What to produce:
Copy the data exactly from the line that contains "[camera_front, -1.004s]" through the line that contains "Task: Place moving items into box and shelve", keeping both end lines and leaving out everything else.

Recorded information:
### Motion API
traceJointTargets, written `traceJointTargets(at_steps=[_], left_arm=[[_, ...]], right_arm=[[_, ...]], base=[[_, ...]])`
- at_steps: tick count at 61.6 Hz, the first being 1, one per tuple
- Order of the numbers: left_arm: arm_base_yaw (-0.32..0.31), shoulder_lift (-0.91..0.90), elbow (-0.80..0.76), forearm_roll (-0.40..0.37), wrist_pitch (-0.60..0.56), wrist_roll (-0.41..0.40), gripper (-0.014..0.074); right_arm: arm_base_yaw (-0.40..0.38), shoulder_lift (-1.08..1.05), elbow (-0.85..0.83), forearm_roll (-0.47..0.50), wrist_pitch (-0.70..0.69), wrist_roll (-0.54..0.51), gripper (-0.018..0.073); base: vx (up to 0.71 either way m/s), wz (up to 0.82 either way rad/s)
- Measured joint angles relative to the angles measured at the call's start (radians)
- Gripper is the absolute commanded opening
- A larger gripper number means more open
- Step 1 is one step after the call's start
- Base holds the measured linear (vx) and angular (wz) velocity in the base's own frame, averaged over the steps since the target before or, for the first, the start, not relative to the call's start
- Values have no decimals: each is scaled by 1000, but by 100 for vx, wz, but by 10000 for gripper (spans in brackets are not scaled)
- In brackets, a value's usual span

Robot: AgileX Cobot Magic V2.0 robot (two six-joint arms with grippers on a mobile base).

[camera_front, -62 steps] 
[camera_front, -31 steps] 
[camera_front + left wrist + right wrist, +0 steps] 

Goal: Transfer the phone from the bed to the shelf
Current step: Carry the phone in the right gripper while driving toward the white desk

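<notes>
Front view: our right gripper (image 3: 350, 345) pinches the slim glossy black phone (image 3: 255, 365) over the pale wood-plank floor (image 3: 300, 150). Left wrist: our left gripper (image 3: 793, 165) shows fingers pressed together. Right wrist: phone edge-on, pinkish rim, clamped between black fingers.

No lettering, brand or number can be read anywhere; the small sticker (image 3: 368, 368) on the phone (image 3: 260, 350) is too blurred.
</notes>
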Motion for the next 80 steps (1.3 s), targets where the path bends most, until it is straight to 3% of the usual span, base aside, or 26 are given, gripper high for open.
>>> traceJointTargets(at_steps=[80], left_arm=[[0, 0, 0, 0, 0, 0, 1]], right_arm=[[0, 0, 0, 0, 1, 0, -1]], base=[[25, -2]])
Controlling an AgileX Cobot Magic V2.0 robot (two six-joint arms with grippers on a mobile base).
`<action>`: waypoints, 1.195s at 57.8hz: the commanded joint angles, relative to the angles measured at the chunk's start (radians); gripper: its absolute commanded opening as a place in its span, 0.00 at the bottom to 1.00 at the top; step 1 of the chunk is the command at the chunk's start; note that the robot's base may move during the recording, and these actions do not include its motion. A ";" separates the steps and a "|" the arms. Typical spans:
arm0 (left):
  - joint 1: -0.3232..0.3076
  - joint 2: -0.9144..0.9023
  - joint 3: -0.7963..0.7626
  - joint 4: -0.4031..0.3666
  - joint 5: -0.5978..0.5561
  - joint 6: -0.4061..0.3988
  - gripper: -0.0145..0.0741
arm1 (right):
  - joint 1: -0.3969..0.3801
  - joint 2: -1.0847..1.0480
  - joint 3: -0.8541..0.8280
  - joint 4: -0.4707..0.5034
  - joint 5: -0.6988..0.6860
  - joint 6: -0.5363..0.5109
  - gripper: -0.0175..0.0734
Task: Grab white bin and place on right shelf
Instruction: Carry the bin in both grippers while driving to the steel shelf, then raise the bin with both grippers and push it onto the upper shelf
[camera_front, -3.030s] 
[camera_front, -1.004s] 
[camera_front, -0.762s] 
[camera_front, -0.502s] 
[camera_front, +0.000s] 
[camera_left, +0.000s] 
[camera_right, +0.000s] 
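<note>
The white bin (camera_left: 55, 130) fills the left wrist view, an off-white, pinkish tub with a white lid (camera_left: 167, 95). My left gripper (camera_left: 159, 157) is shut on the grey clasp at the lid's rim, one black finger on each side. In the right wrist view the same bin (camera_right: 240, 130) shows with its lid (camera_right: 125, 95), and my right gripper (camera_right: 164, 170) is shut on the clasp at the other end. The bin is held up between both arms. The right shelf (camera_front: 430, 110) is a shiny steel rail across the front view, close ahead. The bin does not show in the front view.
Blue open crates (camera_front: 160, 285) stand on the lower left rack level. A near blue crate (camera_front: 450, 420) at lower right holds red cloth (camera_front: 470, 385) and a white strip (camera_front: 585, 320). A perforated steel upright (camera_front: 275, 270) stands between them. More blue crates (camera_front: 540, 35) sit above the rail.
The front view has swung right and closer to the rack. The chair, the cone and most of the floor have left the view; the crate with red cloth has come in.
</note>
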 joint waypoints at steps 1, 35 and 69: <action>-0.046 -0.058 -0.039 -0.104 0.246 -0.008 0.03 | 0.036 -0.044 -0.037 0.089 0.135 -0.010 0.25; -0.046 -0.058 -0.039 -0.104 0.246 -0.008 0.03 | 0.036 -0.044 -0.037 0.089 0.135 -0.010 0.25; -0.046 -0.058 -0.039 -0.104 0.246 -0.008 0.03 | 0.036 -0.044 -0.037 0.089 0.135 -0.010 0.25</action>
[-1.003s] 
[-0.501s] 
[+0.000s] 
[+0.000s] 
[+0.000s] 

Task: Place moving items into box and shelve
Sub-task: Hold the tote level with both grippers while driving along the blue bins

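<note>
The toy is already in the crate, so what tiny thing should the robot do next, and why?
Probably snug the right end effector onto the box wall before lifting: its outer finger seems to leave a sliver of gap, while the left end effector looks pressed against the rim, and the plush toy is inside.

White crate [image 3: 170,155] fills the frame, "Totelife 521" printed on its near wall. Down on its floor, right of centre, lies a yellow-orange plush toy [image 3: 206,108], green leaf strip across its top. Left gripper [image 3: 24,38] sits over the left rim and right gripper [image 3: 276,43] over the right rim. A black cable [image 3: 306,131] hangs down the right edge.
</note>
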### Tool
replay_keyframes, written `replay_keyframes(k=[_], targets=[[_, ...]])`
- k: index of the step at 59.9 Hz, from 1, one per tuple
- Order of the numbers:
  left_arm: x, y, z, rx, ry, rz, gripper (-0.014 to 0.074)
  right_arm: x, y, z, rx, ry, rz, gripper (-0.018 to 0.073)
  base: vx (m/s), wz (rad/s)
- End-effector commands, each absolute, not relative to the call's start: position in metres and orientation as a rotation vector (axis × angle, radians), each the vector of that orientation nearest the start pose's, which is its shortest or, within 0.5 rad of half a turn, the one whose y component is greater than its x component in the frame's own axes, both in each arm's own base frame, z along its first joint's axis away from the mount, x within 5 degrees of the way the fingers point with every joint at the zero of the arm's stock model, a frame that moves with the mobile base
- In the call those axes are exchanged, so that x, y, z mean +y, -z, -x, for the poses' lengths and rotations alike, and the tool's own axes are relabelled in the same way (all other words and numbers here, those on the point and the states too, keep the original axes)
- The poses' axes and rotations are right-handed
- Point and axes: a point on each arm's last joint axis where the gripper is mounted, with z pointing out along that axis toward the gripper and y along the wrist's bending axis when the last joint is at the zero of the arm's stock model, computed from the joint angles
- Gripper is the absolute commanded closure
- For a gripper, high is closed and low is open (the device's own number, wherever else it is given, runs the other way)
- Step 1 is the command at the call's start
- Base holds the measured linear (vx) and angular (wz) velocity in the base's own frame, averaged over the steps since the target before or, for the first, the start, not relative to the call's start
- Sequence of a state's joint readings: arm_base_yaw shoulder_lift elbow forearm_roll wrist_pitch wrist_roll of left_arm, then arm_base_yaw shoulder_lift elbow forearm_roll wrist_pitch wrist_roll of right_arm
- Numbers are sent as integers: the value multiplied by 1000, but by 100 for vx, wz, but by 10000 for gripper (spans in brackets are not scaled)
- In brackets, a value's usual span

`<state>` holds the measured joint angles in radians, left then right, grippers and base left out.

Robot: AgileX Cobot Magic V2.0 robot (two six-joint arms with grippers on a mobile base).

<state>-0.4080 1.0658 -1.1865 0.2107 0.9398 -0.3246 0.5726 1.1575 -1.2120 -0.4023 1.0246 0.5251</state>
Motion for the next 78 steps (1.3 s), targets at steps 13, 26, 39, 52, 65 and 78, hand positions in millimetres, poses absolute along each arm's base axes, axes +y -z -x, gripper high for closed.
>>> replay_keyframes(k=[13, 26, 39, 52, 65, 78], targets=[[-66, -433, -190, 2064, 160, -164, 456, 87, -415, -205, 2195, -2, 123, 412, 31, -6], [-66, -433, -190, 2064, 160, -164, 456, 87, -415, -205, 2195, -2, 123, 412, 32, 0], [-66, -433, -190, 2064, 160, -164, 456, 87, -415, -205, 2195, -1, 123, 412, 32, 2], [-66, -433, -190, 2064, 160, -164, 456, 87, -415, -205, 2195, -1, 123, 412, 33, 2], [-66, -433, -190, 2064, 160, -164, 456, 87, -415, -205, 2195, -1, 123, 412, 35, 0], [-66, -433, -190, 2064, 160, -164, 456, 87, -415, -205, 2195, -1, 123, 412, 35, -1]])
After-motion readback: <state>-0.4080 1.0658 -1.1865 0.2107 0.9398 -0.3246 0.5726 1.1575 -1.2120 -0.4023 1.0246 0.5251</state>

Answer section:
[camera_front, -1.004s] 
[camera_front, -0.762s] 
[camera_front, -0.502s] 
[camera_front, +0.000s] 
[camera_left, +0.000s] 
[camera_right, +0.000s] 
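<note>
The white bin (camera_left: 55, 130) fills the left wrist view, an off-white, pinkish tub with a white lid (camera_left: 167, 95). My left gripper (camera_left: 159, 157) is shut on the grey clasp at the lid's rim, one black finger on each side. In the right wrist view the same bin (camera_right: 240, 130) shows with its lid (camera_right: 125, 95), and my right gripper (camera_right: 164, 170) is shut on the clasp at the other end. The bin is held up between both arms. The right shelf (camera_front: 430, 110) is a shiny steel rail across the front view, close ahead. The bin does not show in the front view.
Blue open crates (camera_front: 160, 285) stand on the lower left rack level. A near blue crate (camera_front: 450, 420) at lower right holds red cloth (camera_front: 470, 385) and a white strip (camera_front: 585, 320). A perforated steel upright (camera_front: 275, 270) stands between them. More blue crates (camera_front: 540, 35) sit above the rail.
The front view has swung right and closer to the rack. The chair, the cone and most of the floor have left the view; the crate with red cloth has come in.
</note>
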 joint waypoints at steps 1, 35 and 69: <action>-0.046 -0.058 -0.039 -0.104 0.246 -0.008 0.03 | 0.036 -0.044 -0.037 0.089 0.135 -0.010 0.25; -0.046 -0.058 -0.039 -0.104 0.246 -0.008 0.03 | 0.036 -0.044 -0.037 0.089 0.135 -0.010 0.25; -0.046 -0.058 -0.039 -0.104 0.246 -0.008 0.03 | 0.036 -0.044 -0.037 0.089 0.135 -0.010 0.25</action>
[-1.003s] 
[-0.501s] 
[+0.000s] 
[+0.000s] 
[+0.000s] 

Task: Place moving items into box and shelve

No further output is expected here.